WHAT TO DO:
Reply with one number: the count of lines in the data that hold the string "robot".

EXERCISE MATERIAL:
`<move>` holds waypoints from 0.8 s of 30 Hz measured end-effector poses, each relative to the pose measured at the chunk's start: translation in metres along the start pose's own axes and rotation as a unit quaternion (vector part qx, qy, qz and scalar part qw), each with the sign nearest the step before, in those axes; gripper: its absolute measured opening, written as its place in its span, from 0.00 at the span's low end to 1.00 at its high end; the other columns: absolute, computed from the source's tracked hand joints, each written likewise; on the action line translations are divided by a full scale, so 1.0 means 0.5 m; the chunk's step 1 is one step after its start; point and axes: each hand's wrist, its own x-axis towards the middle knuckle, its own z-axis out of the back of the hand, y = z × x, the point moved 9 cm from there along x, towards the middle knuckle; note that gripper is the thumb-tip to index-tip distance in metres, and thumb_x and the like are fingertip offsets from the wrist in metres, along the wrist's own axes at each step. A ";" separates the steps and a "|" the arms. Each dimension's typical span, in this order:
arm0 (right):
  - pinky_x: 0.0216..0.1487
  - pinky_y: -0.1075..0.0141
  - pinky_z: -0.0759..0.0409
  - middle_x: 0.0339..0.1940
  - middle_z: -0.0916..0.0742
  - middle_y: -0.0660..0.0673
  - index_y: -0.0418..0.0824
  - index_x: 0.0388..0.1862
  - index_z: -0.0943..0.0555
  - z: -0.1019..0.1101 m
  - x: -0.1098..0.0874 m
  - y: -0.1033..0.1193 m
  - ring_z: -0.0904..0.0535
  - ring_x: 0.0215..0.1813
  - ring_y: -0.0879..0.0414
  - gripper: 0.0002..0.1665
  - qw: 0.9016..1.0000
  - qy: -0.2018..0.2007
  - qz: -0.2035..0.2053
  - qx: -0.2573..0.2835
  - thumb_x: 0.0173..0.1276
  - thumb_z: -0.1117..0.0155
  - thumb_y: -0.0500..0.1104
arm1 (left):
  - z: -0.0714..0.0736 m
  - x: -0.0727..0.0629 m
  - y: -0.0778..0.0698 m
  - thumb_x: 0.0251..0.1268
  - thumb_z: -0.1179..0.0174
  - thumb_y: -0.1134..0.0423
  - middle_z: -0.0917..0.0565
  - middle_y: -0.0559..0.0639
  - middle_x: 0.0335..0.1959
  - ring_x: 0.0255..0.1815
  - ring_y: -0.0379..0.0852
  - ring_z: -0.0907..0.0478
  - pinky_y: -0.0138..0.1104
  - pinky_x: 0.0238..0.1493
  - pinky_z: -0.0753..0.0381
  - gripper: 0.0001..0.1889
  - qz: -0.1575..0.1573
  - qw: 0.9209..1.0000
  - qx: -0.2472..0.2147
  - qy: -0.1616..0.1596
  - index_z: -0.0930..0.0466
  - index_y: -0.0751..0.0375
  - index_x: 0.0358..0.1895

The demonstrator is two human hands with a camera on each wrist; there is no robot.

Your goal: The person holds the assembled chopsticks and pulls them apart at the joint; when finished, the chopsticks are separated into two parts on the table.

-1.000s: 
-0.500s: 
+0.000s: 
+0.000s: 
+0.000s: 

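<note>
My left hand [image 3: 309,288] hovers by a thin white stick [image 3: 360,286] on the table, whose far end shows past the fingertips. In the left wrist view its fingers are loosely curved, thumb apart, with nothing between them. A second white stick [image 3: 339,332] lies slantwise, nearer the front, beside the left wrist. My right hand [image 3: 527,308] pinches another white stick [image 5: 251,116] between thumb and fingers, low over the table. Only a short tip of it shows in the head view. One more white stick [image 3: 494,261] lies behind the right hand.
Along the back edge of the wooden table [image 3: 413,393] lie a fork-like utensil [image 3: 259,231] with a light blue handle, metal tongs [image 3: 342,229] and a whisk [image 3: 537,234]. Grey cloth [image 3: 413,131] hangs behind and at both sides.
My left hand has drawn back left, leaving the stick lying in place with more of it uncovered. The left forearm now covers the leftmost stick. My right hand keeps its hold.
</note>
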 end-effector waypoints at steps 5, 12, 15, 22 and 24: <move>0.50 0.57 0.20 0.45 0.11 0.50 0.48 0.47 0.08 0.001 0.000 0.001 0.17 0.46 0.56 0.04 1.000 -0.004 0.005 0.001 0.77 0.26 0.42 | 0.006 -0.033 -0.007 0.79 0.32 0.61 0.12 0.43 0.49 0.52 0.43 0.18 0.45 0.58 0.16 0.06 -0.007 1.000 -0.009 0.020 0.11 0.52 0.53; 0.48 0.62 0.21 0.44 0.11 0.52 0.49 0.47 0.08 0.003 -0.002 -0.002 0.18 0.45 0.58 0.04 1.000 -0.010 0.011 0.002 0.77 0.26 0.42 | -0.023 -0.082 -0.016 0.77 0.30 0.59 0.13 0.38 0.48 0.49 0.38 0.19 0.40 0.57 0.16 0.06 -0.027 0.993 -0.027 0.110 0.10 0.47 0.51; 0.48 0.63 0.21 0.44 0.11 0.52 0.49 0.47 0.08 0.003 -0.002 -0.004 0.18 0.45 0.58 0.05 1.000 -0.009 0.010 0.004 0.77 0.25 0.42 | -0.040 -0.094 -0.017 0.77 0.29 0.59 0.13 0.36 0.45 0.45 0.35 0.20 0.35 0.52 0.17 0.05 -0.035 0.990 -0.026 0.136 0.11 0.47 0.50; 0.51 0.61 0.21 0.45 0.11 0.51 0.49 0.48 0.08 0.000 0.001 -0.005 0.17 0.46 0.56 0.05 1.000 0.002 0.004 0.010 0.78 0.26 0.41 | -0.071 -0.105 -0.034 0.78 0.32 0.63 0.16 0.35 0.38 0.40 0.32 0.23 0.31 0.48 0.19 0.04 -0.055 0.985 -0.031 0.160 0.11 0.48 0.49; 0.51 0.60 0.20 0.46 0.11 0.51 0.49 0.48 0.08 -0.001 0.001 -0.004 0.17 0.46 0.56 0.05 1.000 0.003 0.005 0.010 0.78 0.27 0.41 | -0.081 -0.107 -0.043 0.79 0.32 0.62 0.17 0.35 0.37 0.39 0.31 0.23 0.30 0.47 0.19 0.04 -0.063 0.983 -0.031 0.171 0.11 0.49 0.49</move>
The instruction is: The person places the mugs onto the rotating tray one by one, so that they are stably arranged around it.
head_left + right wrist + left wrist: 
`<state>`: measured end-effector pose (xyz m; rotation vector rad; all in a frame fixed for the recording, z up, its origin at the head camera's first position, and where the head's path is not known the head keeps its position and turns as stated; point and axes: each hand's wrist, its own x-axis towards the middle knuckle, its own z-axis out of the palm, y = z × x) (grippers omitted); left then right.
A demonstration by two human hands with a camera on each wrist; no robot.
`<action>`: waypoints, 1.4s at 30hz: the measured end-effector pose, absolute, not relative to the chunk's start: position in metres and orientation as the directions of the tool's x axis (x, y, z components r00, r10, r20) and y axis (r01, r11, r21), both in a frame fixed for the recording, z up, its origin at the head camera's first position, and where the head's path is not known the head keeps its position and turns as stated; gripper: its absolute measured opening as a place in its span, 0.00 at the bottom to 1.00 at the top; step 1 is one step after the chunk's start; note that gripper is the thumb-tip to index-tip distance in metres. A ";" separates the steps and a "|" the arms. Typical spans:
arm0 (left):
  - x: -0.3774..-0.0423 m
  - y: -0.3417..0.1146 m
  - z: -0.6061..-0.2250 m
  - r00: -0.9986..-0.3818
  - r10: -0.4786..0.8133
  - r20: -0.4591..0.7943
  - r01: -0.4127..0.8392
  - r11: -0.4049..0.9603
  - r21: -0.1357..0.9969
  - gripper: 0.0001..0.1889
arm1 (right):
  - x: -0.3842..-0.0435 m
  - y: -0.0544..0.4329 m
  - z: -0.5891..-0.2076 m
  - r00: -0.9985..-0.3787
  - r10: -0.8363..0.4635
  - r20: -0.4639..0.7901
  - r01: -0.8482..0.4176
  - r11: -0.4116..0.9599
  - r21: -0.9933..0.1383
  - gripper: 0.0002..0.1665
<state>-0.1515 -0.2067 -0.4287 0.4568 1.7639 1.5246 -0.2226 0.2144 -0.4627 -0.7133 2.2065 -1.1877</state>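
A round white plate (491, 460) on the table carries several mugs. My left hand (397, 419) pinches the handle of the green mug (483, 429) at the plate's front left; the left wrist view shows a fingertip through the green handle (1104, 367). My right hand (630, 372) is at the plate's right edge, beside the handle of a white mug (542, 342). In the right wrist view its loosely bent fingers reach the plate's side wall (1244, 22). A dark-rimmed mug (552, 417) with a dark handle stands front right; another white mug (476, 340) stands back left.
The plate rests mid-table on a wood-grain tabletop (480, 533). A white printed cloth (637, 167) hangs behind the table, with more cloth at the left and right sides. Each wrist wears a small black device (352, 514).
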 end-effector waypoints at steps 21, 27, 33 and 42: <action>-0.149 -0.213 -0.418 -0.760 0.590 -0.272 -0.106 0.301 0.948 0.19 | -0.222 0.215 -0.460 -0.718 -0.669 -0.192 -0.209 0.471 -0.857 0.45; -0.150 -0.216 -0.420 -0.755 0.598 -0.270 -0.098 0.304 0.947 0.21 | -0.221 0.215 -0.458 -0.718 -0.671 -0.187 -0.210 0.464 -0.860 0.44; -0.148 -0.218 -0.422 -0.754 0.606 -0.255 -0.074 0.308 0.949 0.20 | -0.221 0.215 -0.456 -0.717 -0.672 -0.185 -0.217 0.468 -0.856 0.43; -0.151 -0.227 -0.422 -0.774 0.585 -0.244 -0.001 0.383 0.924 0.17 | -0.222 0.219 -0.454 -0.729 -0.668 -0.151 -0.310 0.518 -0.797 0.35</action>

ANSWER SECTION:
2